Stephen Colbert’s jab at network on final Late Show could cost CBS millions

The narrative surrounding Stephen Colbert’s final monologue on The Late Show captures a monumental shifting of gears in late-night television. It highlights the intense friction that occurs when a fiercely independent creative voice refuses to adhere to corporate script-reading, especially during a high-stakes parting of ways.
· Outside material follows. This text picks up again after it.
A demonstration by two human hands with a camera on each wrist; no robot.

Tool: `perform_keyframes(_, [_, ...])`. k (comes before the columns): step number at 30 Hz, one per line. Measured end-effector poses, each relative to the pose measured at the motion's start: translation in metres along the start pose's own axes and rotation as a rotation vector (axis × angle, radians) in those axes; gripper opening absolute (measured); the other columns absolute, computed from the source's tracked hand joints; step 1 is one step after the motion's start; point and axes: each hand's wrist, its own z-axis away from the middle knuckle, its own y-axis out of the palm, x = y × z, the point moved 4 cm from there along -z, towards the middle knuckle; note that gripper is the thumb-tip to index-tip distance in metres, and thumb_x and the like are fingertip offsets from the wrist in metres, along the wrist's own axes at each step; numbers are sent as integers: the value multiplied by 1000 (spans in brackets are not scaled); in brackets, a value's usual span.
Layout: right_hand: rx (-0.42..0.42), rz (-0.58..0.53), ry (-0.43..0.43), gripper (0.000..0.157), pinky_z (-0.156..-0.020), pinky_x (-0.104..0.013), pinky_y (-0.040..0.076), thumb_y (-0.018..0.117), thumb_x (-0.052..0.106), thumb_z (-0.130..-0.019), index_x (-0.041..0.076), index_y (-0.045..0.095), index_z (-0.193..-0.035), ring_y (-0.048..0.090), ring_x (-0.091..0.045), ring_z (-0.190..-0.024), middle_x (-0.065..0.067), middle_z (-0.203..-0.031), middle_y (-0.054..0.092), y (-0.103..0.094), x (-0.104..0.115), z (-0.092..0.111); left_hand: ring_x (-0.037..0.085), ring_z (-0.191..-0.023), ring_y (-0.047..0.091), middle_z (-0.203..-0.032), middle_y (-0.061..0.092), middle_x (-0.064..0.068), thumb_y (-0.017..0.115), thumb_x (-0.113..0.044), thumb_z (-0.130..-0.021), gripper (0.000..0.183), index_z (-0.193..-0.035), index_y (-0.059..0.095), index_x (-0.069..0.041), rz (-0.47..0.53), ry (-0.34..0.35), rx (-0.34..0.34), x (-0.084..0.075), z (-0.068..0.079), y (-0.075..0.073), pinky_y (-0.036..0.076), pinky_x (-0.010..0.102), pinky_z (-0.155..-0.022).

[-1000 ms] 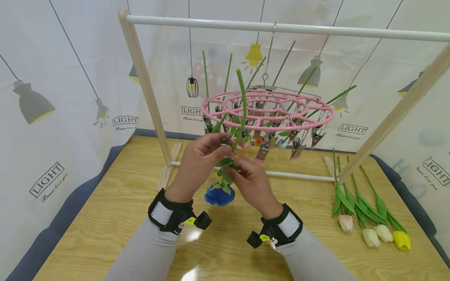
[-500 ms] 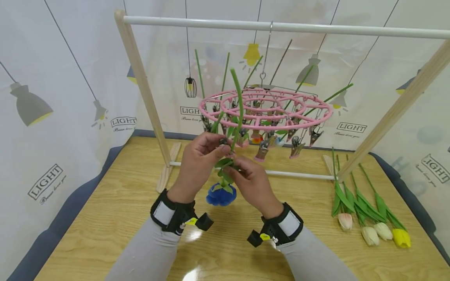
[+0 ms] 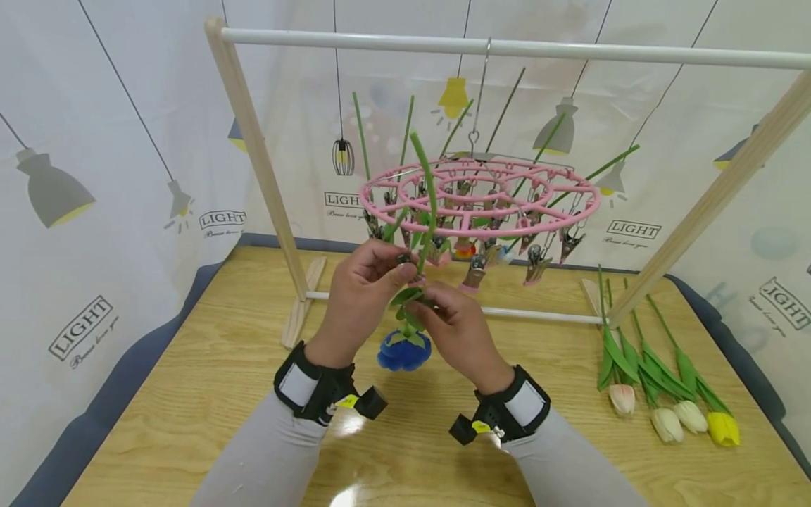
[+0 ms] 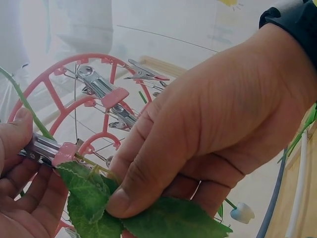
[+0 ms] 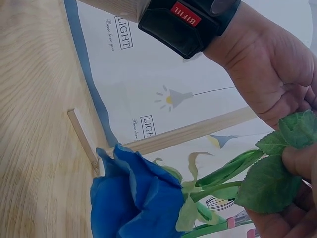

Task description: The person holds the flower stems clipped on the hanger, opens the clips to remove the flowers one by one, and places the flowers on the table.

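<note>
An artificial blue rose [image 3: 404,352] hangs head down between the hands, its green stem [image 3: 431,204] rising in front of the pink ring hanger [image 3: 467,231]. The left hand [image 3: 364,289] holds a metal clip with pink tips [image 4: 47,148] between thumb and fingers. The right hand [image 3: 459,324] pinches the rose among its leaves [image 4: 171,218], just below the clip. In the left wrist view the stem runs along the clip to the leaves. Whether the clip bites on it I cannot tell. The rose head [image 5: 133,198] looms large in the right wrist view.
The hanger hooks onto the white bar [image 3: 380,41] of a wooden-legged stand [image 3: 260,155]. Several stems stick up through it, and clips [image 3: 535,267] dangle around its rim. Several tulips [image 3: 667,426] lie on the wooden table [image 3: 209,394] at right.
The rose head has swung slightly right and the stem's upper end has tipped left and lowered a little. Both hands keep their holds, nearly in place.
</note>
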Motion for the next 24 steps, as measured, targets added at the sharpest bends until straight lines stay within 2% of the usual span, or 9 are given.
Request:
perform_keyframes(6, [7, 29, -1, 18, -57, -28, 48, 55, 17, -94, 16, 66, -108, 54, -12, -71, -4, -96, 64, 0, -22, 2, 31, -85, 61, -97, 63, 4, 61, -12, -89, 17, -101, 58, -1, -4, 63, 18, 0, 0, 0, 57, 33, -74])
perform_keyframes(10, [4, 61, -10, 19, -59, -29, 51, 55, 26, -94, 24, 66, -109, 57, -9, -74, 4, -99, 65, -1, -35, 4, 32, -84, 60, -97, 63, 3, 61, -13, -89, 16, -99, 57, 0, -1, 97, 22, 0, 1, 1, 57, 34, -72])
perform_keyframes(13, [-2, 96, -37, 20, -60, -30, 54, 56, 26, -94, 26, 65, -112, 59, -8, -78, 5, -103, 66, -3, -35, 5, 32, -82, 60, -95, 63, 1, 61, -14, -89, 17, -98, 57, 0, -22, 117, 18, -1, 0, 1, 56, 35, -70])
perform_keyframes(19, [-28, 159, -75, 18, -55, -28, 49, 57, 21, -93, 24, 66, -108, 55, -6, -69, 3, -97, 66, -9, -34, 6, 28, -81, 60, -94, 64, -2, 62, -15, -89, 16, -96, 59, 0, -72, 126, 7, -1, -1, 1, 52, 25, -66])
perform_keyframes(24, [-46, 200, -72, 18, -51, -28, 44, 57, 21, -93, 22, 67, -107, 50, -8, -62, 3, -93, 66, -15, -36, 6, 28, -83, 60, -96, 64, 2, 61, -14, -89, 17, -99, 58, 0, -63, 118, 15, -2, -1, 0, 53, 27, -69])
When CBS announced the cancellation of The Late Show and the permanent retirement of its historic 33-year franchise, the network went to great lengths to frame the termination strictly as a “purely financial decision” driven by a changing late-night landscape. Corporate press releases leaned heavily on phrases like “challenging backdrop” to steer the conversation away from politics. Yet, for millions of viewers who had watched Colbert dominate the ratings for nine consecutive seasons, the official narrative felt incredibly sanitized. The public quickly connected the dots, noting that the sudden cancellation announcement in July 2025 came mere days after Colbert delivered a blistering monologue taking aim at his own parent company, Paramount.

The corporate tension traced back to a highly controversial $16 million legal settlement that Paramount reached with Donald Trump to resolve a lawsuit over a 60 Minutes interview with Kamala Harris. Despite the network itself publicly stating that the lawsuit was “completely without merit,” the decision was made to pay out the millions anyway. Critics and media analysts widely viewed the settlement as a calculated move to smooth the waters for Paramount’s pending multi-billion-dollar merger with Skydance Media—a deal that required regulatory approval from the Trump administration. Returning from a summer hiatus, Colbert refused to protect his bosses from embarrassment. Instead, he used his global platform to openly mock the network’s leadership, looking directly into the camera and declaring that the complicated financial arrangement with a sitting government official had a specific technical name in legal circles: a “big fat bribe”.